Oh OP, I feel for you. I've been there. Conditioned to people please & not read the signs from after having a narcissistic parent (only just twigged that & am well over 40), believing I just wanted a 'relaxed' relationship & would ignore red flags over commitment & off behaviour. But it's what you want? I didn't want that but I convinced myself it was fine. Partners that change from overly attentive (love bombing) to low contact-bit distant are likely to be avoidant & not have strong attachments. It will be like this forever & I was too scared to challenge mine. I then got rid, and found someone super happy with commitment & attachment. If this is your first then hats off totally to you. I always say to myself - how do I want to be treated? It's a good reminder. Good Luck OP Smile

daintyAF · 10/01/2022 11:39

@BlingLoving

I'm a bit confused, so you'll suggest doing something on say, Friday.
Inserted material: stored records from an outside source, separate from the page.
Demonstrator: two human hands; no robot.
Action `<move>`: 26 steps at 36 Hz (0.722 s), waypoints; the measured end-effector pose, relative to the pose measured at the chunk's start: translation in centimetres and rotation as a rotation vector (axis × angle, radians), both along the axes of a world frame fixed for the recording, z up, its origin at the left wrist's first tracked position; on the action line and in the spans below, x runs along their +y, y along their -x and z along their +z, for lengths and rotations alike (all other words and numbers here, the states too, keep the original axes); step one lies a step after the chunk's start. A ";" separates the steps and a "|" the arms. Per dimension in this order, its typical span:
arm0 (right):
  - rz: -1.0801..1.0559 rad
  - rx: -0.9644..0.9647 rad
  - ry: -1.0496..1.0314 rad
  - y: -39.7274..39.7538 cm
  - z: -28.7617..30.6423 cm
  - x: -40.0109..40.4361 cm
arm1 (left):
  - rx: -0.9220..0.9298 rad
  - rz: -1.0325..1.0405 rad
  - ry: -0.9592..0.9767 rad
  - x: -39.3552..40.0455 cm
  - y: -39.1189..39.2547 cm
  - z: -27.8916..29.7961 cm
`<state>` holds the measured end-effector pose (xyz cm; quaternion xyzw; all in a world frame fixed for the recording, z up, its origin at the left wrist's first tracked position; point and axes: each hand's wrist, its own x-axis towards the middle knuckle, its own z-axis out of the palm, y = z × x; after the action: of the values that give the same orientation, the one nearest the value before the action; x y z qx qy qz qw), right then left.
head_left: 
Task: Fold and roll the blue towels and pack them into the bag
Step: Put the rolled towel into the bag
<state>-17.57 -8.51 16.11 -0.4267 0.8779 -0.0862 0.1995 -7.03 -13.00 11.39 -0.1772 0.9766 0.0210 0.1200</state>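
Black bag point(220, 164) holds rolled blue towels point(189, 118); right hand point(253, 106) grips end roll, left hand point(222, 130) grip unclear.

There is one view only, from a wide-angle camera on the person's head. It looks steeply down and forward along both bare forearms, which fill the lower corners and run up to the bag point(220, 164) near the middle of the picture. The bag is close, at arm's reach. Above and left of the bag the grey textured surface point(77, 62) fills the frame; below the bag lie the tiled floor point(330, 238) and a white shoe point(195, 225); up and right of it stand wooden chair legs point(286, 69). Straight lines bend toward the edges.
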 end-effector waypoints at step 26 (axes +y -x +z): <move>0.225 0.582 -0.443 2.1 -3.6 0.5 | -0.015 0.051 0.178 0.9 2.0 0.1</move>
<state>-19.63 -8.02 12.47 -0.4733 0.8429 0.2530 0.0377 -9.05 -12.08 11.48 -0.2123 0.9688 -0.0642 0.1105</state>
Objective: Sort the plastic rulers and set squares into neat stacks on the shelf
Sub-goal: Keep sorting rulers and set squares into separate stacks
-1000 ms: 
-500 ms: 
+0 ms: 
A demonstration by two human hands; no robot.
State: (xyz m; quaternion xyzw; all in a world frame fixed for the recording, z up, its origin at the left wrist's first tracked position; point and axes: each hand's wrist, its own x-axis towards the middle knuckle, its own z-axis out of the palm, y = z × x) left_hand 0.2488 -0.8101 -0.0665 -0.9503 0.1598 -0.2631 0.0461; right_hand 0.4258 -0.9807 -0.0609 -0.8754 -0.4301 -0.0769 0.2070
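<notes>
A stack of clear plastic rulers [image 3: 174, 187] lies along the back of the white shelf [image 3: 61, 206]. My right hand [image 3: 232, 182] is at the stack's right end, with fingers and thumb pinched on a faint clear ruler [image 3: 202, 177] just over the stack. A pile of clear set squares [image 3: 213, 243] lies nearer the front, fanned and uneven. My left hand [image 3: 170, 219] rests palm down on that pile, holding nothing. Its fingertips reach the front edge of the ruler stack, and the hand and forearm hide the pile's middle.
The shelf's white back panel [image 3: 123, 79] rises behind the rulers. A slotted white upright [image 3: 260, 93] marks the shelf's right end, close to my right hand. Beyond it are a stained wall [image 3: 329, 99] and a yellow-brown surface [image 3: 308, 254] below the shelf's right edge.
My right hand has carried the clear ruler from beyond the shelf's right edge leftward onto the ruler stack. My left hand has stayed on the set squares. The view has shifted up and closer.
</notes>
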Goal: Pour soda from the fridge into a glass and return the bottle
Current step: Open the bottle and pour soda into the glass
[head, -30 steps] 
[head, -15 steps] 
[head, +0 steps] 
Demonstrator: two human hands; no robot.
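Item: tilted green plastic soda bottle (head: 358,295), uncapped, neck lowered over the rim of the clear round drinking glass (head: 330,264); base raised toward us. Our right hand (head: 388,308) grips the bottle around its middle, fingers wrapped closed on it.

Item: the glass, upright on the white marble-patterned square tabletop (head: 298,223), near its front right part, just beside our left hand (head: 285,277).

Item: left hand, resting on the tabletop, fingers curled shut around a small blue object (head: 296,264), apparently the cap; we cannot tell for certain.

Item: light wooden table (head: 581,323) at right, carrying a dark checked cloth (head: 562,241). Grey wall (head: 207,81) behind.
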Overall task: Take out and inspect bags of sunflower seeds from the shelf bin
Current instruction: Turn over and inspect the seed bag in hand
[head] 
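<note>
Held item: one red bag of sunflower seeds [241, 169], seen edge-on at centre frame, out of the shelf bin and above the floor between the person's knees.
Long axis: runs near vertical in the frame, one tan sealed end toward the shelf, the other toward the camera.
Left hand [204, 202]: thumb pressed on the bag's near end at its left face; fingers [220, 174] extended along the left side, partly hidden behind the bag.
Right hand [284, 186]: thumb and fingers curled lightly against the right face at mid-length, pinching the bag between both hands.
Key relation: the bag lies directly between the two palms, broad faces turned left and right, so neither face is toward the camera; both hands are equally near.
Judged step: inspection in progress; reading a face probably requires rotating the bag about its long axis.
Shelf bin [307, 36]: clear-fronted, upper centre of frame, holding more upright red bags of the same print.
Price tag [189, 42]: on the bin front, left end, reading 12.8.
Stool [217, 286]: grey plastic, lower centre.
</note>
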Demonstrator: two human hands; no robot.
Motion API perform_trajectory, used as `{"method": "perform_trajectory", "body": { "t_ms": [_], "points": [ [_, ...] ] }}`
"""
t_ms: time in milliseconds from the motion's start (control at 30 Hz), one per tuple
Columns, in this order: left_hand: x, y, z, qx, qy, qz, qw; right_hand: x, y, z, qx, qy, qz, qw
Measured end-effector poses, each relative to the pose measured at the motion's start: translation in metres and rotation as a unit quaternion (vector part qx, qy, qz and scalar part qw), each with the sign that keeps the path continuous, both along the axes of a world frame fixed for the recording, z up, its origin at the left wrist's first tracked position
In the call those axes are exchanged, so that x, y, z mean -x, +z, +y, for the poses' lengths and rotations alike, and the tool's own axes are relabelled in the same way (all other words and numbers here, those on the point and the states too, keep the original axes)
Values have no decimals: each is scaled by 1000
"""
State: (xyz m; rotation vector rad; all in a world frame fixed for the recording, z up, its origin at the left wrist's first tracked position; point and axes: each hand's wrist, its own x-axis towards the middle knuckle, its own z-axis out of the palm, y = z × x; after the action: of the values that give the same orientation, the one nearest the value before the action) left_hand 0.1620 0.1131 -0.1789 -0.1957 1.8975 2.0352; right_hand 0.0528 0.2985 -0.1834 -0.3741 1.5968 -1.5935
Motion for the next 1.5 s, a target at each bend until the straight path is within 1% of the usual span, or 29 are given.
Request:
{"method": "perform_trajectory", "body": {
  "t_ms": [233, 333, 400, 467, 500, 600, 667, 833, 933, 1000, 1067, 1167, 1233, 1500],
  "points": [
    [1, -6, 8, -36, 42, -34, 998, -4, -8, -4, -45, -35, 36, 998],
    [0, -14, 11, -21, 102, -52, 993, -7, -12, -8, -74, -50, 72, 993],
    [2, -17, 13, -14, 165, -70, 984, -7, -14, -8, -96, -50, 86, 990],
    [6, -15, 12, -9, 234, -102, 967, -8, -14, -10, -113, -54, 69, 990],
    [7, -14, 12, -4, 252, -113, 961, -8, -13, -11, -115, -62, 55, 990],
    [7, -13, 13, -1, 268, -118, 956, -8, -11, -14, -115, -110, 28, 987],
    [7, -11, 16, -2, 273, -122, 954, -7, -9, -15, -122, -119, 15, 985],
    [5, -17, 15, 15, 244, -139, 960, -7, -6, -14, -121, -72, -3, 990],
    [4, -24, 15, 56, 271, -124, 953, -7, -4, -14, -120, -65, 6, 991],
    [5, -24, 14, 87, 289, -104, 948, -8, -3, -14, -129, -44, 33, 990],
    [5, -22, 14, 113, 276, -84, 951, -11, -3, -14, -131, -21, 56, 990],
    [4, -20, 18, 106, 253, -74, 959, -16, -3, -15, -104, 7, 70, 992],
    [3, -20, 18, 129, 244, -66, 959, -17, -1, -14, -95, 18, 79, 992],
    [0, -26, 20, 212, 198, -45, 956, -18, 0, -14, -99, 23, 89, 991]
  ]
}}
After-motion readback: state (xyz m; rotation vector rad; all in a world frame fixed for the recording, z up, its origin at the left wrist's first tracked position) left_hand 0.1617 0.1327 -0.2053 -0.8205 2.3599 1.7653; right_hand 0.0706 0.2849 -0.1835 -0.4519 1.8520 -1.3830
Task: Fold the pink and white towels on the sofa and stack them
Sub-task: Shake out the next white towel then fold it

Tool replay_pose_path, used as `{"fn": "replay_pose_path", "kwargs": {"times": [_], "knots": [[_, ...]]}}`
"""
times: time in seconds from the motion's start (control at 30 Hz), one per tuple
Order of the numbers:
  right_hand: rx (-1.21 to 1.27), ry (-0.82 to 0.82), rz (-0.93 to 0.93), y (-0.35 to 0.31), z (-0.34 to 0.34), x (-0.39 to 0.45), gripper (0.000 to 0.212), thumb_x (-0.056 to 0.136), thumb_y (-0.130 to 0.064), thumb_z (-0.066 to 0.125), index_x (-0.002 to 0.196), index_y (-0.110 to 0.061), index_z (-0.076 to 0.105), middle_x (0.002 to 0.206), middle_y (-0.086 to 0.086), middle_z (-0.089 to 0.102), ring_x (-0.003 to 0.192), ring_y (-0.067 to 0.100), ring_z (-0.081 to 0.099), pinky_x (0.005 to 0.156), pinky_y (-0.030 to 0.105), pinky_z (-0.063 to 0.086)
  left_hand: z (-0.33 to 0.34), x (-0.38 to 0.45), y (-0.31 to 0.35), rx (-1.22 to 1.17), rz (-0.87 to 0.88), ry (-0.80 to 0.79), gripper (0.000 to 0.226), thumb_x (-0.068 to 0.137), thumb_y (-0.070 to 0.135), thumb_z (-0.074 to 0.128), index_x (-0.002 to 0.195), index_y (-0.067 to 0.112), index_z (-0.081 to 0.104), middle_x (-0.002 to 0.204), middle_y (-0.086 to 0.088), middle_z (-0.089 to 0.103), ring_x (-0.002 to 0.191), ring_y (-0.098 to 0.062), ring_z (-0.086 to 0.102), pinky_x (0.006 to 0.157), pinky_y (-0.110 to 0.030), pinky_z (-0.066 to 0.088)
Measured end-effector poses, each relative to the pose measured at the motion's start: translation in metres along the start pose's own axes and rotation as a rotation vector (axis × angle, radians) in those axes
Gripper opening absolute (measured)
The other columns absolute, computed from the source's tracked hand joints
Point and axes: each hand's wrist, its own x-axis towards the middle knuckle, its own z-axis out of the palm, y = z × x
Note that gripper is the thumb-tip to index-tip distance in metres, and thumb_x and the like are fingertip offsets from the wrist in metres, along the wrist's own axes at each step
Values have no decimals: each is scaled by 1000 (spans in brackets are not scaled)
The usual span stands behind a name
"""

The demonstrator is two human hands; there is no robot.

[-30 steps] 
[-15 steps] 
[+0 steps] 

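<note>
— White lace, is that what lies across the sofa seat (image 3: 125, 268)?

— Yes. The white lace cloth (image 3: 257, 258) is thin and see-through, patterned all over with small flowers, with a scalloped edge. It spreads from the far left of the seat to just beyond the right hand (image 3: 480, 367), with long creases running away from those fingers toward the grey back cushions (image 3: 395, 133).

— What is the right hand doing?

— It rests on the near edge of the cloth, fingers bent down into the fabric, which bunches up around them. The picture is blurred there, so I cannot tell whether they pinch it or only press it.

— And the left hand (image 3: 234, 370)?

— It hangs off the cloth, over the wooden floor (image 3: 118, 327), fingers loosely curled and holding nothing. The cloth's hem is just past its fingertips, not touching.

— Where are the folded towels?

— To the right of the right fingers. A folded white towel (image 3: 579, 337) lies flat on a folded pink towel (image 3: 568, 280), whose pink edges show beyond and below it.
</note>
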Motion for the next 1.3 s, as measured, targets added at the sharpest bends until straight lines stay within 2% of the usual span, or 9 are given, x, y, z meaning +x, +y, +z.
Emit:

He'll say he'll get back to you. He doesn't. So you don't do anything on friday?

So when DO you get together? How does that actually happen? Does he text and suggest dinner and you agree and then it's confirmed? And is this often last minute?

Basically, is this a situation where he sees/speaks to you when HE feels like it. Also he doesn't seem to want to commit to plans in advance - perhaps in case something better comes up?

I couldn't be doing with that. Not in a friendship or a relationship.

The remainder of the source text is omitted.